Los técnicos toman la palabra en las tripas del Lliure

Publicat el: 11 de juliol de 2025

CRÍTiCA: Renacimiento. La Tristura

La compañía madrileña La Tristura lleva ya más de dos décadas entregada al metateatro y la exploración de los límites entre presentación y representación. Tras estrenar recientemente en el Grec Cine y Future lovers, ahora ha llegado al festival barcelonés Renacimiento, concebida justo antes del confinamiento y estrenada hace un lustro. Quiso el destino que el título y la idea encajaran sin saberlo en la nueva era poscovid. Habla del proceso de destrucción y construcción de las sociedades y, en paralelo, nos enseñan las tripas del teatro: el desmontaje y montaje de los espectáculos. Una brillante analogía, aunque no acabe de ser una propuesta redonda.

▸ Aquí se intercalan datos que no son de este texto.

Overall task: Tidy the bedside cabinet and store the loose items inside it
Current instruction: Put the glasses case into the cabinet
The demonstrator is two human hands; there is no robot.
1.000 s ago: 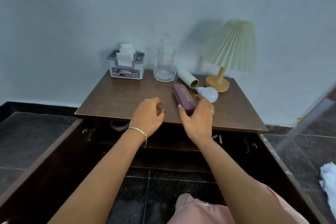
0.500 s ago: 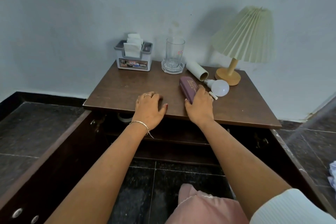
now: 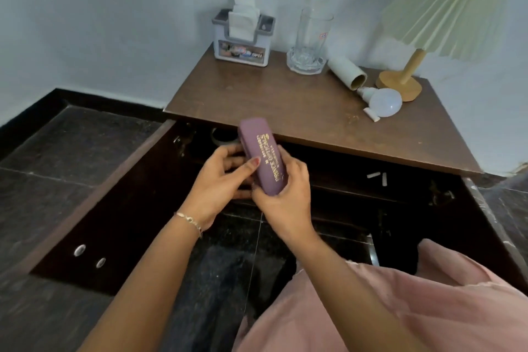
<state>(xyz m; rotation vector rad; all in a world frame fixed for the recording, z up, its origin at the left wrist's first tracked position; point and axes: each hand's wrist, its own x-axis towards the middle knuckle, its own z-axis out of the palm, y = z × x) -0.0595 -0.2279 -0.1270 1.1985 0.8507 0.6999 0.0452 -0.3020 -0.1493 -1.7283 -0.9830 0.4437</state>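
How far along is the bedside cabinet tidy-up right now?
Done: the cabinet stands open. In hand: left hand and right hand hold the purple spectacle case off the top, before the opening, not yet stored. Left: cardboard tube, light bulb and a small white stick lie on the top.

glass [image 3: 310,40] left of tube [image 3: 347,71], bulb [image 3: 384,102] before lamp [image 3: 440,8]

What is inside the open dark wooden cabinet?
Two small white sticks lie inside at the right. A round thing shows at the left, half hidden by the purple glasses case. The rest is too dark to tell.
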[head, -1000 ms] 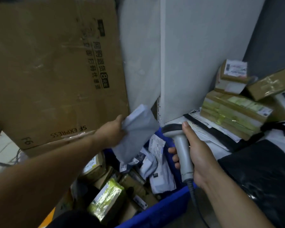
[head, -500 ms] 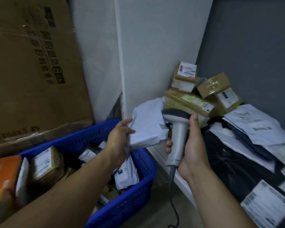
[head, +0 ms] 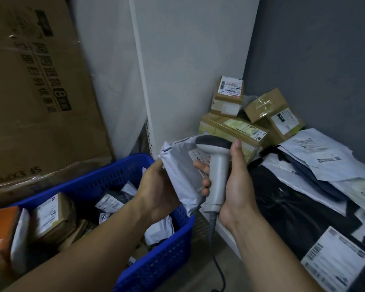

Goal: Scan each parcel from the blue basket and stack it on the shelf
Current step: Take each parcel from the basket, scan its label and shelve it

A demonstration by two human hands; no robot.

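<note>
My left hand [head: 158, 190] grips a grey plastic mailer parcel [head: 181, 171] by its lower left edge, holding it above the right end of the blue basket [head: 167, 256]. My right hand [head: 234, 186] grips the handle of a grey barcode scanner [head: 216, 165], its dark head right against the parcel's white label. The basket holds several boxes and mailers. On the shelf [head: 226, 230] to the right lie black and white mailers and a pile of brown boxes [head: 238, 127].
A large brown cardboard sheet [head: 36, 91] leans at the left behind the basket. A white upright panel [head: 190, 66] and a grey wall [head: 316, 60] close off the shelf's back corner. The scanner's cable [head: 217, 268] hangs down to the floor.
The view has swung right, from the basket to the shelf. My left hand lifted the grey parcel out of the basket and brought it in front of the scanner head.
</note>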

Itsaso Arana, Violeta Gil y Celso Giménez, los tristes, como ellos mismos se definen, aciertan a darle el protagonismo a un equipo de técnicos. Les veremos en plena faena y hablando de sus inquietudes, soledades, amores, sueños y luchas laborales. En un juego de convergencias metafóricas, la pieza evoca muy escuetamente cinco episodios clave de la historia de España, desde la muerte de Franco y la llegada de la democracia hasta hoy. Cinco oportunidades perdidas porque al final parece que las cosas no han mejorado tanto. Al menos para los currantes. Pero ahí sigue esa necesidad de renacimiento social y político; de desmontar y montar, como en el teatro. Un deseo también individual. Todos queremos despertar mañana, como dice la compañía citando a Marina Garcés.

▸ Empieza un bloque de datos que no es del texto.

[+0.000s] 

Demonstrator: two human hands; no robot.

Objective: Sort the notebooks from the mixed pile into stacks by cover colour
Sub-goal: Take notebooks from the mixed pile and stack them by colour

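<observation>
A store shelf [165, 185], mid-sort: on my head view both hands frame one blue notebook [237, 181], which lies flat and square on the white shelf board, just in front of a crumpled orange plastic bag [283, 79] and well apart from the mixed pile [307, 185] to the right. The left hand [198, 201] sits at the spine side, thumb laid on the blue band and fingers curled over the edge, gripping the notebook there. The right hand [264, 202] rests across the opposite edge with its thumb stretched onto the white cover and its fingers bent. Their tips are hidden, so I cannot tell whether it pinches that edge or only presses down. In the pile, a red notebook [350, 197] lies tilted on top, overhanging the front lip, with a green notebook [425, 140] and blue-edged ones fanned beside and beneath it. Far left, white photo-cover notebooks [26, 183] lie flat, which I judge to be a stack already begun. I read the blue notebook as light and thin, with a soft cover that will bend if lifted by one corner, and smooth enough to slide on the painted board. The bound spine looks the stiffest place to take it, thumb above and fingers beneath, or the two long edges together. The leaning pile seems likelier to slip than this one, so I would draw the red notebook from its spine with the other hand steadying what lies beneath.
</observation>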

Desmontando la gris dictadura

La obra empieza como acabaría una propuesta convencional, con la muerte de un perverso dictador; un actor metido en el pellejo de Ricardo III vocifera que da su reino por un caballo. Un paisaje gris de espesa niebla enmarca su batalla final. Se oyen aplausos tras la función y empieza lo que La Tristura persigue en sus piezas: la representación de la experiencia humana. Aparecen los técnicos y se ponen a desmontar el decorado. Enormes telones que van doblando con esmero en un trabajo necesariamente colectivo. La imagen es muy plástica y, además, nos muestra los engranajes de la enorme caja escénica del Lliure. Una oportunidad para conocer el espacio y sus mecanismos. Quizá lo mejor de esta nueva inmersión de La Tristura en las entrañas del teatro.

Con unos carteles se anuncian esos icónicos capítulos de nuestra historia reciente, que quedan algo deslavazados, y apenas un esbozo, en el juego de conexiones propuesto. Esa primera escena shakesperiana de Ricardo III casa bien con la muerte de Franco y el desmontaje de la gris dictadura. En el escenario ya vacío, un par de técnicos comparten confidencias de rupturas sentimentales y luego, al fondo, dos operarios extranjeros hablan de sus experiencias en el país mientras la puerta abierta nos muestra la realidad exterior: el paso de peatones por la calle, cazados por el público. El apunte humorístico, algo inverosímil, llega con la confesión de un técnico de luz a otro: sospecha que su padre podría ser hijo o sobrino de Franco.

Son charlas cotidianas y banales, trazos de espontaneidad que busca una compañía abonada al riesgo y la originalidad. Después la acción pasa a una asamblea de trabajadores, con la que fácilmente los espectadores se pueden identificar. Discuten sobre la precariedad, sobre una posible huelga, sobre algún privilegiado que ha subido de escalafón quizá sin merecerlo… Interesante, aunque se alarga en exceso. Vuelve a cobrar sentido el teatro como espacio de resistencia y de cambio. Comparten escenario una veintena de actores, técnicos y bailarinas que en el vibrante final bailan al ritmo de Kae Tempest. El renacimiento culmina con una celebración del hecho teatral; de ese lugar en el que todo se crea y se destruye; se monta y se desmonta. Un continuo volver a empezar, como la vida.